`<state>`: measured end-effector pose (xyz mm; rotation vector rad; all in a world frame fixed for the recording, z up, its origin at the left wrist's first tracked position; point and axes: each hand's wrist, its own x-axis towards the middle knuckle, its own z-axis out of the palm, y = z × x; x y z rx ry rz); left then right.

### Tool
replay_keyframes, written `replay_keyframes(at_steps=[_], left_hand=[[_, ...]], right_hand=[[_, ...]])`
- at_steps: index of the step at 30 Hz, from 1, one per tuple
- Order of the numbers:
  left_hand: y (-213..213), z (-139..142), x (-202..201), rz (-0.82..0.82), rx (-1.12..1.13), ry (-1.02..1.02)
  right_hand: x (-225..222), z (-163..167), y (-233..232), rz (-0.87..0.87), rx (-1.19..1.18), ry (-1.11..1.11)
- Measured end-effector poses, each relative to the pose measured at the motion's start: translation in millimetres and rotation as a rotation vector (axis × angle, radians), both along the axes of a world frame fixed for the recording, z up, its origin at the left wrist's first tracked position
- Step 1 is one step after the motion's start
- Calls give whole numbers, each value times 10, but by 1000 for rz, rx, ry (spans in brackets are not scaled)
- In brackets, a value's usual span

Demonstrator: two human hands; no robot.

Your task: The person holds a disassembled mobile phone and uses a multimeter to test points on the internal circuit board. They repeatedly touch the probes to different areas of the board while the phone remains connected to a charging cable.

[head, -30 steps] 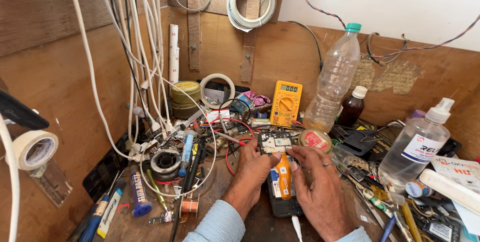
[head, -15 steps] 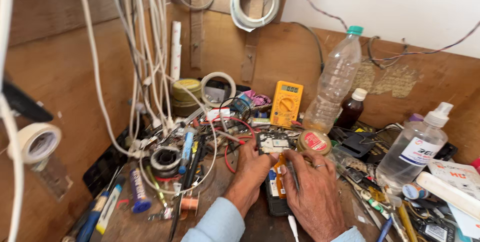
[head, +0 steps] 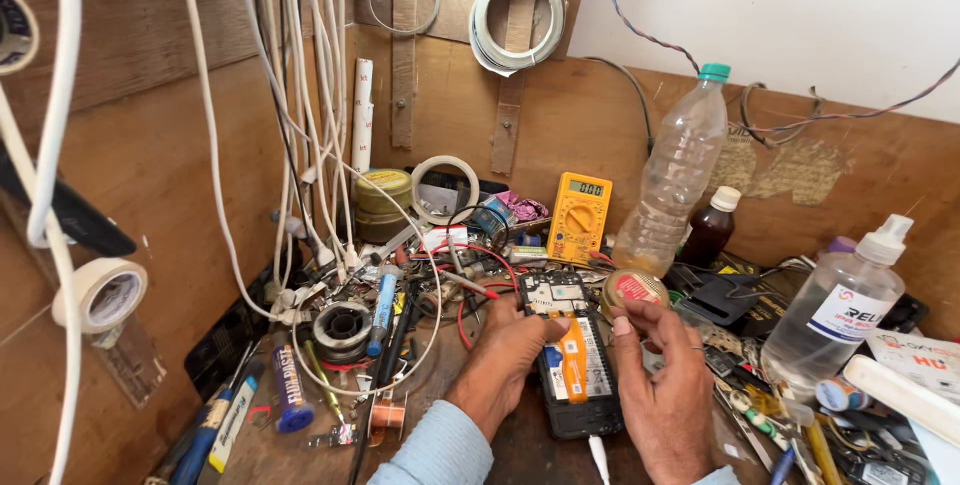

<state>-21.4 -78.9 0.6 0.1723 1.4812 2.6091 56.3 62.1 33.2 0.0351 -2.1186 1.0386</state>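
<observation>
An opened phone lies back-up on the wooden bench, showing its circuit board, an orange flex strip and a black battery. My left hand rests on its left edge, thumb pressing the upper part near the orange strip. My right hand hovers at the phone's right side, fingers curled and close to a small round tin with a red lid. Nothing is visibly gripped in the right hand.
A yellow multimeter leans at the back. A clear plastic bottle, a brown bottle and a spray bottle stand right. White cables hang left. A solder spool, screwdrivers and tape rolls clutter the bench.
The view has shifted closer and slightly left. My right hand has lifted off the phone toward the red-lidded tin; my left hand stays on the phone.
</observation>
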Motion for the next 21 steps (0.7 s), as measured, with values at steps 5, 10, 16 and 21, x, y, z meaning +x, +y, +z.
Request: replay_keyframes(at_steps=[5,10,16,21], left_hand=[[12,76,-91,4,73,38],[-67,212,-52,132,67,22],[-52,287,21,110,176,45],[8,231,5,18,290,54]], right_hand=[[-74,-46,89,-69,-24,-41],[-83,-31,71,7,-82,-133],[-104,-31,98,122,-225,-404],[-141,-94,116,200,-402,-447]])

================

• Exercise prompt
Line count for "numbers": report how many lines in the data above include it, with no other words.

• Answer box
2